### [COLLECTED MATERIAL]
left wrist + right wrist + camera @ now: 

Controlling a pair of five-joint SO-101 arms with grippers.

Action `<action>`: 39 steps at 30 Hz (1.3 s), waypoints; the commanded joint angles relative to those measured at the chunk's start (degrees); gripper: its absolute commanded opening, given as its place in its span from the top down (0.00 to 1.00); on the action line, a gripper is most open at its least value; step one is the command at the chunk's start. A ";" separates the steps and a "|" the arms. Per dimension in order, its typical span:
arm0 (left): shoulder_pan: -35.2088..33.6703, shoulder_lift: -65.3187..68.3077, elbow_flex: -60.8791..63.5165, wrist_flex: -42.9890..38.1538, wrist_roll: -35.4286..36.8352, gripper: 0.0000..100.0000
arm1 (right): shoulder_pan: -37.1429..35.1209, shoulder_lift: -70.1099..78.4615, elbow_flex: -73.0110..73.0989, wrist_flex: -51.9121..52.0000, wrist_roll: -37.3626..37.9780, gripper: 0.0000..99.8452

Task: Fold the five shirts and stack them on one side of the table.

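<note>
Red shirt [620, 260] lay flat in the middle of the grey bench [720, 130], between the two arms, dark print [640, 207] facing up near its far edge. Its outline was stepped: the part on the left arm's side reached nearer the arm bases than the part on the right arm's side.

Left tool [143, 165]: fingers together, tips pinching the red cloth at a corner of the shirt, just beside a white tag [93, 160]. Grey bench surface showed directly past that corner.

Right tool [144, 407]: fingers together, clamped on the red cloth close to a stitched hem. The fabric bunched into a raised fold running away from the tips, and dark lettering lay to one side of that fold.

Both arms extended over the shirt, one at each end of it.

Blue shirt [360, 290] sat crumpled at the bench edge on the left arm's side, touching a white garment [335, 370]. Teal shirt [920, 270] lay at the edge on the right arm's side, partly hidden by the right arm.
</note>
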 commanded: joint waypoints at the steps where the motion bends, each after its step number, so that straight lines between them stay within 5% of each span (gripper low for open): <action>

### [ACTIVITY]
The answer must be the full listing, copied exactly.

### [ANSWER]
left wrist + right wrist + camera @ now: 

Controlling a pair of five-joint SO-101 arms with grippers.

Action `<action>`: 39 steps at 30 Hz (1.3 s), waypoints; the commanded joint angles relative to those measured at the chunk's start (degrees); gripper: its absolute commanded opening, given as its place in its span from the top down (0.00 to 1.00); on the action line, a gripper is most open at its least value; step one is the command at the chunk's start. A ";" separates the steps and a "|" the arms. Per dimension in order, its typical span:
arm0 (left): shoulder_pan: -35.2088..33.6703, shoulder_lift: -65.3187..68.3077, elbow_flex: -60.8791..63.5165, wrist_flex: -42.9890..38.1538, wrist_roll: -35.4286..36.8352, gripper: 0.0000..100.0000
arm1 (right): shoulder_pan: -37.1429..35.1209, shoulder_lift: -70.1099..78.4615, elbow_flex: -73.0110..73.0989, wrist_flex: -51.9121..52.0000, wrist_roll: -37.3626..37.9780, gripper: 0.0000..99.8452

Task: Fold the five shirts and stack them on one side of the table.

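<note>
Red shirt [620, 260] lay flat in the middle of the grey bench [720, 130], between the two arms, dark print [640, 207] facing up near its far edge. Its outline was stepped: the part on the left arm's side reached nearer the arm bases than the part on the right arm's side.

Left tool [143, 165]: fingers together, tips pinching the red cloth at a corner of the shirt, just beside a white tag [93, 160]. Grey bench surface showed directly past that corner.

Right tool [144, 407]: fingers together, clamped on the red cloth close to a stitched hem. The fabric bunched into a raised fold running away from the tips, and dark lettering lay to one side of that fold.

Both arms extended over the shirt, one at each end of it.

Blue shirt [360, 290] sat crumpled at the bench edge on the left arm's side, touching a white garment [335, 370]. Teal shirt [920, 270] lay at the edge on the right arm's side, partly hidden by the right arm.
</note>
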 commanded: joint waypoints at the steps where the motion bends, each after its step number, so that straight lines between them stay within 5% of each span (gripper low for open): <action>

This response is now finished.